Dataset items:
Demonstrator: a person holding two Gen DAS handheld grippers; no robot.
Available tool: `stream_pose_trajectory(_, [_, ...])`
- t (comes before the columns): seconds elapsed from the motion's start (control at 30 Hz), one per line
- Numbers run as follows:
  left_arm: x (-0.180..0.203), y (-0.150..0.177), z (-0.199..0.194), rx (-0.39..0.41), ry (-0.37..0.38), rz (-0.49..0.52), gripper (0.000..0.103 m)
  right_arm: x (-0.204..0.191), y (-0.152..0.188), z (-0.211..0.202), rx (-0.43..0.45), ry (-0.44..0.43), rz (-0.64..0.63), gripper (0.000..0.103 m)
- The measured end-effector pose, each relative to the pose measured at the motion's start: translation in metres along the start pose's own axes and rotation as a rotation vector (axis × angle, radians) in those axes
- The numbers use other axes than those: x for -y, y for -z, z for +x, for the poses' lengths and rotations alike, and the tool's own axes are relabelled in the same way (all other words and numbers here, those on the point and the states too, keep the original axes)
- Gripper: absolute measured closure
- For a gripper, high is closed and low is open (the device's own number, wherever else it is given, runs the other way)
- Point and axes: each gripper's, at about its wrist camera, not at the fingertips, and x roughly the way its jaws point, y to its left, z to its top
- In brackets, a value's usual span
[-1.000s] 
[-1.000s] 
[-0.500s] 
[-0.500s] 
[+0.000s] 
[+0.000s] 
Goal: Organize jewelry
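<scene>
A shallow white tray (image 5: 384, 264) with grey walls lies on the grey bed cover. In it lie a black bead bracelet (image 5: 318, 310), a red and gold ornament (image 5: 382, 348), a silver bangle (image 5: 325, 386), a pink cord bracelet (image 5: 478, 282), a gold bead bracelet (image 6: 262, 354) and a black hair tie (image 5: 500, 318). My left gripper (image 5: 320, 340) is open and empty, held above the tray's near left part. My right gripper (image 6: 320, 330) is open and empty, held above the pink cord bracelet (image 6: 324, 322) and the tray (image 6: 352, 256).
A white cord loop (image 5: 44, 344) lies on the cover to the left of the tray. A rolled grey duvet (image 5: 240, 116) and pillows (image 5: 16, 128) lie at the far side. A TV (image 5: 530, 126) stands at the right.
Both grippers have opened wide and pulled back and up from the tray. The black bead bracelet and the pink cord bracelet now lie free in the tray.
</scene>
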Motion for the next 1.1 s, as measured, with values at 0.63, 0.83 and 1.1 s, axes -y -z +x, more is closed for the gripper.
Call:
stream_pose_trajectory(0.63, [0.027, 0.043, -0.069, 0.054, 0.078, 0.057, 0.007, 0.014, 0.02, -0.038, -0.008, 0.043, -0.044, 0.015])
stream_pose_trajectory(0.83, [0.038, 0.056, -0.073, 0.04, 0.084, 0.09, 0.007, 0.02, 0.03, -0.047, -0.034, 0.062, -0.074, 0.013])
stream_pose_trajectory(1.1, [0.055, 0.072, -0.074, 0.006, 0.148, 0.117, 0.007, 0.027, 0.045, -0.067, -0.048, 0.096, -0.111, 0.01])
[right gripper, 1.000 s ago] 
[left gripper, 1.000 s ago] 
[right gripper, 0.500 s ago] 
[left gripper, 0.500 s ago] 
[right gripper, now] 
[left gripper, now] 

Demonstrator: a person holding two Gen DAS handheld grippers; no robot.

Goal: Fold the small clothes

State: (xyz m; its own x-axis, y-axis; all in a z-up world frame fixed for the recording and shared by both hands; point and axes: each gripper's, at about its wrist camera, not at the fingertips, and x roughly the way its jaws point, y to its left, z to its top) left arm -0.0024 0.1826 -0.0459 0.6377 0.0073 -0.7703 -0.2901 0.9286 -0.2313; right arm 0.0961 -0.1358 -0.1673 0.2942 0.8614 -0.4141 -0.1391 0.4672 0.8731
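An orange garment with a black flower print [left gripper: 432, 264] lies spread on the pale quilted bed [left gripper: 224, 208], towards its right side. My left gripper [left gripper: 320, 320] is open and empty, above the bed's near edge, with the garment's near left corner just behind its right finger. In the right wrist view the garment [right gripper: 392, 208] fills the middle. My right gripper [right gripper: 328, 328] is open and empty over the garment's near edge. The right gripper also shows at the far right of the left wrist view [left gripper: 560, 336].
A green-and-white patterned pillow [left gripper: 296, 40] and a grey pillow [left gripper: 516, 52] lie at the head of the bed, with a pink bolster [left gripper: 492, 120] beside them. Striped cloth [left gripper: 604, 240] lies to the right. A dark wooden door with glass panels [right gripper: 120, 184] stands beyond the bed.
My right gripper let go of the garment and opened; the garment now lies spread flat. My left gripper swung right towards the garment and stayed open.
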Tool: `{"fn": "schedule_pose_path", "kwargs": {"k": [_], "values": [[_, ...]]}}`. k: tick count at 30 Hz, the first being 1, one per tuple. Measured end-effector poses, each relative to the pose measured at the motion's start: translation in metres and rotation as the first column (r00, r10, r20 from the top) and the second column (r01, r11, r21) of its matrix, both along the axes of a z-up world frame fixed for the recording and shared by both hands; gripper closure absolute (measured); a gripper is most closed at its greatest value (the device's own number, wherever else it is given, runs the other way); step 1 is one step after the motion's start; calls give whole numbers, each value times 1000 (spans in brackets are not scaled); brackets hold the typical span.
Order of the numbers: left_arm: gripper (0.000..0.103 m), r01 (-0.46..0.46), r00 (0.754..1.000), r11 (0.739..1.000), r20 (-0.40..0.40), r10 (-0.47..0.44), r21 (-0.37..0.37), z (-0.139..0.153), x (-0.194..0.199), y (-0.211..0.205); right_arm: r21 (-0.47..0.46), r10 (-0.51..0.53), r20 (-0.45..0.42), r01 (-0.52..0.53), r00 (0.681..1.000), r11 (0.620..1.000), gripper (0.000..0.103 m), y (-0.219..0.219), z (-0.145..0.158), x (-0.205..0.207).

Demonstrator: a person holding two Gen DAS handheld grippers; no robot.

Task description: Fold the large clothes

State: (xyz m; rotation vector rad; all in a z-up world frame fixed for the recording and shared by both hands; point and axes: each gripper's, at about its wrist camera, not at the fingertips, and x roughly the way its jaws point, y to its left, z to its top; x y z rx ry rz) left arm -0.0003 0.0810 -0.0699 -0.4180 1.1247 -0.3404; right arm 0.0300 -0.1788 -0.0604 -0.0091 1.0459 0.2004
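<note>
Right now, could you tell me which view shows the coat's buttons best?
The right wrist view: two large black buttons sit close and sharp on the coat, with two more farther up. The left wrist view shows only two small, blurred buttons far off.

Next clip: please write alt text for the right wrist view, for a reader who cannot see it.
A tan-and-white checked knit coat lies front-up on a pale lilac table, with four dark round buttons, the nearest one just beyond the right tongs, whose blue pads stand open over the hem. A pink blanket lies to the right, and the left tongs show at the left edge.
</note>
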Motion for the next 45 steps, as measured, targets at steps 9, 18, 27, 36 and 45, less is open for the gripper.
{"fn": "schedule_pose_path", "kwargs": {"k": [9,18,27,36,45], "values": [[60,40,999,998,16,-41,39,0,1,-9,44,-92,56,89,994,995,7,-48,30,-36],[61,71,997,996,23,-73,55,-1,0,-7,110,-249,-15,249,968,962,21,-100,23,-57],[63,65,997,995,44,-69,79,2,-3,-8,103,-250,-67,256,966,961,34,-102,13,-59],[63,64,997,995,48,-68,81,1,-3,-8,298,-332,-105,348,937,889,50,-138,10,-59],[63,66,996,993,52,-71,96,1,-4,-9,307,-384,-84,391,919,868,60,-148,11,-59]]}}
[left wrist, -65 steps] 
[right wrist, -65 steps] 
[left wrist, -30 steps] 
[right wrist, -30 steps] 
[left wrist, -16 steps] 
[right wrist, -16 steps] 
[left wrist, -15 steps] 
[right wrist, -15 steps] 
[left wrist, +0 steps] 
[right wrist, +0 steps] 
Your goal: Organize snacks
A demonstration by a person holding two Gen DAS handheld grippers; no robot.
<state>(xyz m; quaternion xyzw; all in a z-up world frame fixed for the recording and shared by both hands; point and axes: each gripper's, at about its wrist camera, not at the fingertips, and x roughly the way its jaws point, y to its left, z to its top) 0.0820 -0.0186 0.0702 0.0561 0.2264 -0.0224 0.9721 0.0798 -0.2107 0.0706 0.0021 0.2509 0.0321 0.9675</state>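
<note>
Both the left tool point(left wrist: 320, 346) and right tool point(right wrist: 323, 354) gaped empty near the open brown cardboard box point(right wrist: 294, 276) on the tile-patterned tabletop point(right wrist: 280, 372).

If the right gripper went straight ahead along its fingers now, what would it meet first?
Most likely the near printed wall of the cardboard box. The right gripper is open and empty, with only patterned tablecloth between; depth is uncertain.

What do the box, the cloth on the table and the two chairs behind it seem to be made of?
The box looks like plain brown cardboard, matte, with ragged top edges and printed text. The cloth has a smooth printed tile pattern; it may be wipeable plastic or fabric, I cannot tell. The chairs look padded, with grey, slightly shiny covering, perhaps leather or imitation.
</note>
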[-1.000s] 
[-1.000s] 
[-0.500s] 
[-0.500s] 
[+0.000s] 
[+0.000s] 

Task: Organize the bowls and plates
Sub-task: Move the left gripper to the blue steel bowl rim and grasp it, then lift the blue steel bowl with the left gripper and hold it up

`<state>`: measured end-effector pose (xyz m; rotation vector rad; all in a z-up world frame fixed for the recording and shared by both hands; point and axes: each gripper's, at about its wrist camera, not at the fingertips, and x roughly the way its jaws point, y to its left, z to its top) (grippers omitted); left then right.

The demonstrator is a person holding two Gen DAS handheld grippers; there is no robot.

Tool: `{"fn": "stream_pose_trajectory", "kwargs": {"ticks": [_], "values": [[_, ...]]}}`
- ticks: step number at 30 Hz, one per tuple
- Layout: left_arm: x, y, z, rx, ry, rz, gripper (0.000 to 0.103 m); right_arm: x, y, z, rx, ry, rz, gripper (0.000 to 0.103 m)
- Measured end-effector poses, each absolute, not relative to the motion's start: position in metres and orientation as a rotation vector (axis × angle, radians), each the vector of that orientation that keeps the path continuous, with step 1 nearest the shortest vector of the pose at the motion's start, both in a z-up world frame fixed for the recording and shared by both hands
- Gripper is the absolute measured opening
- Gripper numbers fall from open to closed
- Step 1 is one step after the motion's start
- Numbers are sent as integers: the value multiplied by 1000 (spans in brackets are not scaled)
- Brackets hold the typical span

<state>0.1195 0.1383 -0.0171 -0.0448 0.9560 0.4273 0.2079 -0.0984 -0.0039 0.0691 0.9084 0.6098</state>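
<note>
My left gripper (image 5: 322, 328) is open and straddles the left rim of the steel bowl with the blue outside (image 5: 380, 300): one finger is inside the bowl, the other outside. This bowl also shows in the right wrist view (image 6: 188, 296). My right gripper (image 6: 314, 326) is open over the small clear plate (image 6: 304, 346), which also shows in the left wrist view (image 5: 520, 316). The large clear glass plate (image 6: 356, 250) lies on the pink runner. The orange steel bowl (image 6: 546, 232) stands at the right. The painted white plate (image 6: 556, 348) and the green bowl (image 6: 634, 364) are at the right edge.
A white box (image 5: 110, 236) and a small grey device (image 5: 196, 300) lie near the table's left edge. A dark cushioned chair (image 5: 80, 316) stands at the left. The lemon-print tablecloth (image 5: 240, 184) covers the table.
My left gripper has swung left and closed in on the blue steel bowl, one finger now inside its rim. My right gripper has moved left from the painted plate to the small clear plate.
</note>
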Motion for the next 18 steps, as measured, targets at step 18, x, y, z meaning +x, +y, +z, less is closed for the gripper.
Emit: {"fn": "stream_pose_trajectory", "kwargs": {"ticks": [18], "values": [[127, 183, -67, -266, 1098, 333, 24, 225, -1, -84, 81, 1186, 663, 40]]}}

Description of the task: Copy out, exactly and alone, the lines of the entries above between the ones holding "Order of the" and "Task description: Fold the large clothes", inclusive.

Solution for this task:
Order of the numbers: left_arm: gripper (0.000..0.103 m), r01 (-0.46..0.46), r00 (0.754..1.000), r11 (0.739..1.000), r20 (-0.40..0.40), r10 (-0.47..0.44), r21 (-0.37..0.37), z (-0.139..0.153), x (-0.194..0.199), y (-0.211..0.205); right_arm: r21 (-0.47..0.46), r10 (-0.51..0.53), r20 (-0.45..0.42), r01 (-0.52..0.53), r00 (0.681..1.000), r11 (0.620..1.000), gripper (0.000..0.103 m), y (-0.219..0.219), z (-0.145..0.158), x (-0.205..0.207).

Demonstrator: a person holding two Gen DAS handheld grippers; no robot.

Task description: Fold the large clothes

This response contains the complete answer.